Legislature to investigate alleged ‘hostile working environment’ in Nixon administration

House speaker to create special committee

By Brendan Cullerton

JEFFERSON CITY — Missouri’s House speaker has launched an investigation into Gov. Jay Nixon’s administration over charges of workplace abuse.

House Speaker Tim Jones, R-Eureka, announced in a Nov. 5 statement that he will create a special committee to investigate allegations of a “hostile workplace environment” in the Nixon administration.

The announcement came after Agriculture Department Director Jon Hagler stepped down last month, following the resignation of an agency employee who recently filed a complaint against the department. Days later, a top Labor Department official disclosed she had filed an age-and-gender discrimination complaint against the administration.

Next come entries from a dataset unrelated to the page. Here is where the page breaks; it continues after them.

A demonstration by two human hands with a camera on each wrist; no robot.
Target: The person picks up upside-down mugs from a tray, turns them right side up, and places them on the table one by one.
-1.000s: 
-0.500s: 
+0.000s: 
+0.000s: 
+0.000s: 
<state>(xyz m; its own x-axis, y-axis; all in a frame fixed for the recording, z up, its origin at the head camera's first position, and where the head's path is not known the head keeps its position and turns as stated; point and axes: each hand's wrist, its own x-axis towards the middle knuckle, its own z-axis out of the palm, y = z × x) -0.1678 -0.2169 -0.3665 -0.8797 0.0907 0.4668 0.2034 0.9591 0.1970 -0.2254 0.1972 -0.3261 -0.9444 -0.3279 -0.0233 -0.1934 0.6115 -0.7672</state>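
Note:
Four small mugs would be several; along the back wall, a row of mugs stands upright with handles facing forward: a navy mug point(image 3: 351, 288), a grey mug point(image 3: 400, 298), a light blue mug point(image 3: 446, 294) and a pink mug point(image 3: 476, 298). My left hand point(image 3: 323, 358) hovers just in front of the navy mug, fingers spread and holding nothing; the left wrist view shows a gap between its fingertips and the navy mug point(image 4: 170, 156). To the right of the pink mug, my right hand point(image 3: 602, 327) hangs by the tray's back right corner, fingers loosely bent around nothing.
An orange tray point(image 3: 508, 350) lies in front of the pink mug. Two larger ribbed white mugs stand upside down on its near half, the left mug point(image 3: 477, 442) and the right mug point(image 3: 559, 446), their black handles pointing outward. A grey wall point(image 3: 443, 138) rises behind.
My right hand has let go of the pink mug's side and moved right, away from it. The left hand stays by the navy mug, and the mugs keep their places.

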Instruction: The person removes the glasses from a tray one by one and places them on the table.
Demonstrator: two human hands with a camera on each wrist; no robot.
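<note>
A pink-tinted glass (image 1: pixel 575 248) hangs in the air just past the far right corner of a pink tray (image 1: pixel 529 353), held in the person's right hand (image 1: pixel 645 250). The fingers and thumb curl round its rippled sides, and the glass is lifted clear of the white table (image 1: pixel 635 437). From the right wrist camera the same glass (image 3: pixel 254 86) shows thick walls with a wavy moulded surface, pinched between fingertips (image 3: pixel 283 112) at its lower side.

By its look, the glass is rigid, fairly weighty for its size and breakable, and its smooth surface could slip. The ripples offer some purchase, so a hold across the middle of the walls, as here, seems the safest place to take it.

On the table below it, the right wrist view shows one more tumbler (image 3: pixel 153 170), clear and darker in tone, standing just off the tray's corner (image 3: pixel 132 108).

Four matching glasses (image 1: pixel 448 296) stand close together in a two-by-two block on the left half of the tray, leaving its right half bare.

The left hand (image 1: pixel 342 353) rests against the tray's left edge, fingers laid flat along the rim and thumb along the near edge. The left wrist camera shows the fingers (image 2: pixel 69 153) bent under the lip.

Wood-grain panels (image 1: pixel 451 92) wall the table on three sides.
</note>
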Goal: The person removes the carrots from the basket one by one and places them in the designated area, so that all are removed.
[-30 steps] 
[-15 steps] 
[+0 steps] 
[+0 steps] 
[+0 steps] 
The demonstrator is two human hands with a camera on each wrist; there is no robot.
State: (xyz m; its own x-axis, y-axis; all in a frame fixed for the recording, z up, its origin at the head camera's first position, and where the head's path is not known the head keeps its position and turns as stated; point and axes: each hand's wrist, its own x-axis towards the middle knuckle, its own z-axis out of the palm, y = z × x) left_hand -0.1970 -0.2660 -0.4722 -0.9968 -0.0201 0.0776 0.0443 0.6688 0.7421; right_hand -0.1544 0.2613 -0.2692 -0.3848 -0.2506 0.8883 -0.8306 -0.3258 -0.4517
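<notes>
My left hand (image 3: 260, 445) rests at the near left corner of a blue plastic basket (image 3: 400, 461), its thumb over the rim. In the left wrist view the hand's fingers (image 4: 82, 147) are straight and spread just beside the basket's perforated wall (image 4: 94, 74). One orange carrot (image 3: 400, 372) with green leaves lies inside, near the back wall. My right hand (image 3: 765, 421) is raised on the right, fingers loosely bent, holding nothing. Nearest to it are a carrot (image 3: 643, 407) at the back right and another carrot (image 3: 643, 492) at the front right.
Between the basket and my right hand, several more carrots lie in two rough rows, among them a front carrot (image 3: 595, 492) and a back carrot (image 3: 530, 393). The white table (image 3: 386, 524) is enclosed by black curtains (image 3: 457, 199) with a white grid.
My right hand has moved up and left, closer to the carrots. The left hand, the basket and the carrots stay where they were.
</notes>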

“As this story has continued to evolve in the press, I have heard from many Missourians who are deeply concerned by the allegations made against the former department director,” Jones said in the statement. “Our goal is to root out any abusive behaviors and to make the department that oversees our state’s top industry the kind of efficient, well-run governmental agency that Missouri taxpayers deserve.”

Before resigning from the Agriculture Department, the associate director of the Missouri Meat and Poultry Inspection Program, Beth Ewers, slammed the administration in her complaint letter.

“Although I am saddened at the thought of abandoning a program that I have worked so hard to build and maintain, the thought of working in an environment of hostility, disrespect, intimidation and fear outweighs my need to prove myself,” the letter reads.

Jones appointed Rep. Casey Guernsey, R-Bethany, to chair the committee.

“Because I work with the Department of Agriculture, it’s natural that I develop relationships, friendships, acquaintances in the department who have to deal directly with the department,” said Guernsey, who also chairs the House Agri-Business Committee. “Because of that, I’ve heard a lot.”

Guernsey said the scope of the committee’s investigation will cover the entire Nixon administration.

The formal discrimination complaint was filed by the former state Division of Employment Security director, Gracia Backer.

She charged she had been fired from the Labor Department for raising concerns of workplace discrimination, especially directed toward older female workers. Backer said the complaint against the Department of Agriculture reminded her of her experience with the Labor Department.

“When I read it, it was almost like deja vu,” Backer said last week. “Hostile working environment, retaliation, threats that you’re going to be fired if you do something wrong.”

Earlier this year and after Backer left, Nixon moved Labor Department Director Larry Rebman from the department to become a state administrative law judge.

Nixon’s office refused repeated requests for interviews, but did release a statement.

“This administration has always sought, and will continue to seek, to foster a highly qualified state workforce that is not only professional in demeanor and inclusive in its composition, but also one that is productive, accountable and consistently meets the high standards taxpayers expect and deserve,” Nixon spokesman Scott Holste said in the statement.

Rep. Stanley Cox, R-Sedalia, vice chair of the newly formed Bipartisan Investigatory Committee on State Department Workplace Abuse, said the administration is wasting taxpayer dollars by not operating state departments efficiently. The committee members have not yet been announced, and Guernsey said he is not sure when the first committee hearing will be.